Copy out, from the data below, each line in which the word "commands" occurs.

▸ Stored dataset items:
+--
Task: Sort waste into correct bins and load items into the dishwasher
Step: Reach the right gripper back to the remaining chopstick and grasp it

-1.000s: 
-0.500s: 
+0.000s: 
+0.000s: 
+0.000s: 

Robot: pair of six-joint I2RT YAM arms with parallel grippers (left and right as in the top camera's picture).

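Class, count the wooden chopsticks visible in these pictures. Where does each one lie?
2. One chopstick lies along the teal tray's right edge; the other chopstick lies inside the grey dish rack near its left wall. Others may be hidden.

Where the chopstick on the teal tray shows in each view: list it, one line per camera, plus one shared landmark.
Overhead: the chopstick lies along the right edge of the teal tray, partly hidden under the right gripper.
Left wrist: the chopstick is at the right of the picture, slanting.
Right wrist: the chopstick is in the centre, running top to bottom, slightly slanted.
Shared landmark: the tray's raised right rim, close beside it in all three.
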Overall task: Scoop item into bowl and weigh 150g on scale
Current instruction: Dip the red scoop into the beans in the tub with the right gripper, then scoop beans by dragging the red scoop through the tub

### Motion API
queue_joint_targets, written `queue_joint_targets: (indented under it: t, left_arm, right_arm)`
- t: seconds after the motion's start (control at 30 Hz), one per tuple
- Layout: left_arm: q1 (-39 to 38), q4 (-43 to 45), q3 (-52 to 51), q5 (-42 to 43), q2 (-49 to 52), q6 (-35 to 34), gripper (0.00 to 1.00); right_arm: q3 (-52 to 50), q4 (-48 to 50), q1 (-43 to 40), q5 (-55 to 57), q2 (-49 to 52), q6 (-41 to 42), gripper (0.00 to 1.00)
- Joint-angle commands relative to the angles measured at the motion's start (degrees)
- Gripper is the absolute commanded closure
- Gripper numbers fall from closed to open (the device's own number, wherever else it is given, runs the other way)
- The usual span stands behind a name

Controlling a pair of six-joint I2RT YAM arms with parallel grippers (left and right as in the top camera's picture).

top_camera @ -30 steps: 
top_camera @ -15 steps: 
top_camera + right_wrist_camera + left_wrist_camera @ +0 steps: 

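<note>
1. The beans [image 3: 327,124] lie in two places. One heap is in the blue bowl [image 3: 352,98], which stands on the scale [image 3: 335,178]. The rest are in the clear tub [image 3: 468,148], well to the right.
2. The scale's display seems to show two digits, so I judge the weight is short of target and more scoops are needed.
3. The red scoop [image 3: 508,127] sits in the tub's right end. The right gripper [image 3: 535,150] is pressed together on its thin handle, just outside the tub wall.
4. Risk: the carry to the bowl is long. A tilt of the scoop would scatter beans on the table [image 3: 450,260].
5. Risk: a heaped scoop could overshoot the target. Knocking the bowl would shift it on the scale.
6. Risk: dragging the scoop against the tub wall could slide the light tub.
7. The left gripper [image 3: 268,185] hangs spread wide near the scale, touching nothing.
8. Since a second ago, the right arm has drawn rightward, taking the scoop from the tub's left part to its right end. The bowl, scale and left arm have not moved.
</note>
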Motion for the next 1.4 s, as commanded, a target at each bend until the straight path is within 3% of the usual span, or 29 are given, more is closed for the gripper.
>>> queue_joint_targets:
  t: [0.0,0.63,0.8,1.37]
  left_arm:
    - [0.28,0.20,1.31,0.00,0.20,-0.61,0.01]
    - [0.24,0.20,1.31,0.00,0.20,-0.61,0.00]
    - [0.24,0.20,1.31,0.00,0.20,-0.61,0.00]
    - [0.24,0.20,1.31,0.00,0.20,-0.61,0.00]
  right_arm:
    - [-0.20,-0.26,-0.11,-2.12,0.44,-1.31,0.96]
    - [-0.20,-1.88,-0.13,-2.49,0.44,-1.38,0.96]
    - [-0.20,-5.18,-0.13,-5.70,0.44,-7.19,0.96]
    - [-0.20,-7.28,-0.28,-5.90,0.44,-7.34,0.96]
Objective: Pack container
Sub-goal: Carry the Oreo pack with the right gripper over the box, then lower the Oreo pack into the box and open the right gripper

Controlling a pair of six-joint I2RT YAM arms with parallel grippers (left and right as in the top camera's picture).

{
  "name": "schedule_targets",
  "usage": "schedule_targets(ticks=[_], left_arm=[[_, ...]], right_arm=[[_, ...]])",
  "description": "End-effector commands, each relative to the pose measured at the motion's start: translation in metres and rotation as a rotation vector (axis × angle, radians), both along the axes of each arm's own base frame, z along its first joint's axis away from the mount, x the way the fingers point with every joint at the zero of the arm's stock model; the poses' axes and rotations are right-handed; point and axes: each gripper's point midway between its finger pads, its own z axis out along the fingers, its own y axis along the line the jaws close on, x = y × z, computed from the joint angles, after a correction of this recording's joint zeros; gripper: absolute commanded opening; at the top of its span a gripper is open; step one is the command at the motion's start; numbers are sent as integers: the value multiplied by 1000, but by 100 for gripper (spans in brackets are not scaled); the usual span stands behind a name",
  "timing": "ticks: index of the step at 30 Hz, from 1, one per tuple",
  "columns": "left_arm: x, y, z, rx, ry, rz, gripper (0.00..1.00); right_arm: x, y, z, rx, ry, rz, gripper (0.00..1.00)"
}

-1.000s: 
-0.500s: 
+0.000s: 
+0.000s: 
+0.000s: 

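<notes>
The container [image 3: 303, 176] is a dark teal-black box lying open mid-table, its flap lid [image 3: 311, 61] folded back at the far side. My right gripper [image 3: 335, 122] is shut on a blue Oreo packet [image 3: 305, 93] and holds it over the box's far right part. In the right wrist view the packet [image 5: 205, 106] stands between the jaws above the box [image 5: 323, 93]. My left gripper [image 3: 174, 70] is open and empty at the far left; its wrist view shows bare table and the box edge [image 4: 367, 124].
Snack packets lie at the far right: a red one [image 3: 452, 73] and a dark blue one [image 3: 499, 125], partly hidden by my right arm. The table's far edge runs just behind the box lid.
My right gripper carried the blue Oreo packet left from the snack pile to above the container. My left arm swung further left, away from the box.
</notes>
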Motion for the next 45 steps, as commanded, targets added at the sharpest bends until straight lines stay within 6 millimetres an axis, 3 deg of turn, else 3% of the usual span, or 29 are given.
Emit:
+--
▸ Result of the task:
- Joint-angle commands relative to the angles measured at the motion's start (degrees)
  "description": "End-effector commands, each relative to the pose measured at the motion's start: translation in metres and rotation as a rotation vector (axis × angle, radians), both along the axes of each arm's own base frame, z along its first joint's axis away from the mount, x the way the fingers point with every joint at the zero of the arm's stock model; the poses' axes and rotations are right-handed; point and axes: each gripper's point midway between its finger pads, its own z axis out along the fingers, its own y axis along the line the jaws close on, x = y × z, computed from the joint angles, after a correction of this recording's joint zeros; gripper: absolute commanded opening; at the top of its span a gripper is open; step one is the command at the motion's start; numbers are sent as integers: the value multiplied by 1000, but by 100 for gripper (spans in brackets are not scaled); the usual span stands behind a name",

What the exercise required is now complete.